Back to the Feature” (2009) A play on the movie, “Back to the Future,” the title refers to the amount of features he included on the mixtape, specifically K’naan, Tamere Guess, Talib Kweli, Joell Ortiz, Beanie Sigel, Curren$y, J. Cole and Bun B. As a precursor to his first studio album, “Attention: Deficit,” the mixtape received positive feedback, but was noted as “neither a step back nor forward.” Stand out tracks include “Rather Be With You,” featuring J. Cole and “Pot of Gold,” which displayed Wale’s true mastery of metaphors and syncopation.
“Attention: Deficit” (2009) “Attention: Deficit” was Wale’s first studio album and sold 28,000 copies in it’s first week; it received some positive reviews, but Wale was given praise for his ability to stick to his “go-go”/D.C. roots while still maintaining an album that received commercial acclaim. The album was characterized by it’s lyrics, which touched upon a majority of the emotions of the human psyche; Wale said himself that the title came from his inability to remain on one topic or feeling, hence having attention deficit disorder.
“More About Nothing” (2010) Following a disappointing commercial performance by “Attention: Deficit,” Wale released “More About Nothing,” a semi-sequel to the successful “Mixtape About Nothing;” the mixtape again referenced to “Seinfeld” in it’s metaphors and artwork, but delved into more personal topics pertaining to Wale’s life. “The Problem” is the thematic and emotional centerpiece of the album, poetically outlining where Wale was at his life, both professionally and personally.
“Self Made Vol. 1” (2011) Following Wale’s allegiance to Maybach Music Group and Rick Ross, MMG released “Self Made Vol. 1,” a collaborative studio album that featured Wale, Meek Mill, Teedra Moses, Pill, Stalley, Triple C’s, and a slew of guest artists. Although the D.C. rapper signed to a diverse group of artists, Wale impressively stuck to his own roots, continuing to shred the sometimes hard beats of MMG with his syncopation and “go-go” flow. The album received semi-positive critiques, but no critic could deny the constant flow of Mr. Folarin.
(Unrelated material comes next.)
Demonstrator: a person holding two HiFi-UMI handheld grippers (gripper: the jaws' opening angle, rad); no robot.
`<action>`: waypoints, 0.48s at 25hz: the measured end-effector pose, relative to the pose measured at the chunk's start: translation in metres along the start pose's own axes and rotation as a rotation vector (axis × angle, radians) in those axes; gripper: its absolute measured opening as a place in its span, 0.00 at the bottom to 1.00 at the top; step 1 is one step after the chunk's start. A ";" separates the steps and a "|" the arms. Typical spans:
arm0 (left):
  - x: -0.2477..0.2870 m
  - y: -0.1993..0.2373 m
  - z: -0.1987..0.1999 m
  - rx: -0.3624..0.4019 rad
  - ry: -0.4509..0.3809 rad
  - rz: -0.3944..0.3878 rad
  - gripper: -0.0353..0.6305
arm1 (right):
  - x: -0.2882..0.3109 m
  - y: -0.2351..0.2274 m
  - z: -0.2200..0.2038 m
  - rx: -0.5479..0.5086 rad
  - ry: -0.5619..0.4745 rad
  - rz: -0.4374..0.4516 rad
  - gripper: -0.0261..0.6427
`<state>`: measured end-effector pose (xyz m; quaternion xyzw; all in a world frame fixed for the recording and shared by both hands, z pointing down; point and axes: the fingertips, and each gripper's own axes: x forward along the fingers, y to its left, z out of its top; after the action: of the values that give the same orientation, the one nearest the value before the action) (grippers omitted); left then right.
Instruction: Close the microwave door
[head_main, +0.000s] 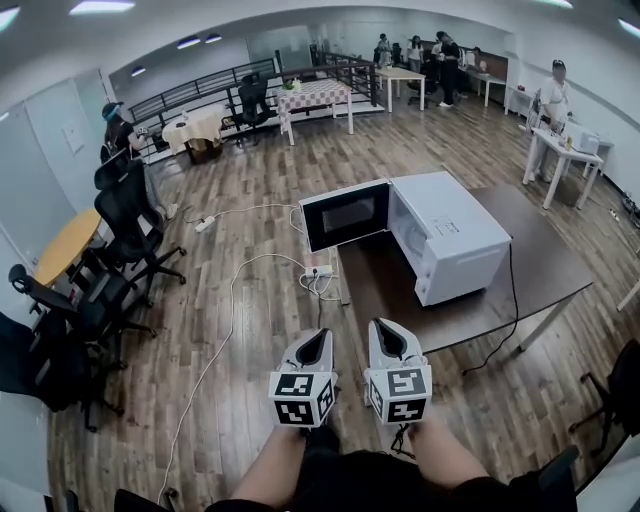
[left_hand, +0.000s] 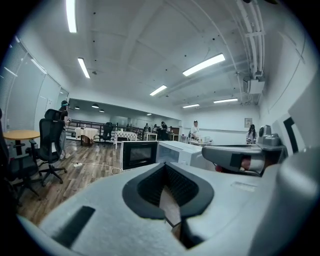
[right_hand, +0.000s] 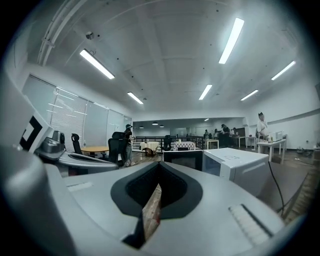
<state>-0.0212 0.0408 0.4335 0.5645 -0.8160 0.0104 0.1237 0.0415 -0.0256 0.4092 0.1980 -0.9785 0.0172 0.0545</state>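
Grey-white, held low and side by side: left gripper (head_main: 318, 338) and right gripper (head_main: 384, 332), jaws of both pressed together, nothing pinched; beyond, well apart from them, dark brown table (head_main: 545, 265); on it, white microwave (head_main: 455, 232), door (head_main: 345, 215) swung wide open leftward; farther left, black chairs (head_main: 130, 225) on wooden floor (head_main: 250, 310).

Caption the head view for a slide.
Left gripper and right gripper, both shut and empty, side by side short of the white microwave on a brown table, its door wide open.
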 end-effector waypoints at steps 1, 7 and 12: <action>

“The Eleven One Eleven Theory” (2011) “Sometimes a simple cadence can get in the way of the greatness of a n****’s statements;” this line introduced the theme of the mixtape, which was entirely raw in production and a lyrically open book. Wale kept it real and current (as usual), delving into topics like the double standard of the treatment of star athletes, but constantly relating back to his own emotions as well as the macro consequences to society. “The Eleven One Eleven Theory” was a prime example of Wale’s scope and ability, but only a warm-up for his second studio album.
“Ambition” (2011) “Ambition” was by far the largest commercial success Wale has had to date; it peaked at the #2 spot on the U.S. Billboard 200 Chart, and #1 on both the Billboard Top R&B/Hip-Hop and Rap Albums Charts. Although five singles were released, two prior to the album’s release, “Lotus Flower Bomb,” “Slight Work” and “Ambition” were the most successful. MMG took on numerous features on the album, but Big Sean, Lloyd, Miguel and Kid Cudi also made major appearances. As usual, Wale was able to find commercial success while still sticking to his lyrical morals and skill.
“Self Made Vol. 2” (2012) Maybach Music Group has found incredible success so far in 2012. The loyal squad has not only managed to support each other’s individual projects, but release singles with hot features and release the long anticipated “Self Made Vol. 2.” Wale is on a majority of the album, especially putting ‘werk’ in on his critically acclaimed verse on the first single, “Power Circle.” Sticking to his poetic foundation, Wale begins his verse with “may the wind be at your back/may the bad be in your past/may your kids take all your good/and your wife have class.” The end of 2012 and 2013 will surely be a prominent time for MMG, specifically Wale, who clearly does not plan on slowing down anytime soon.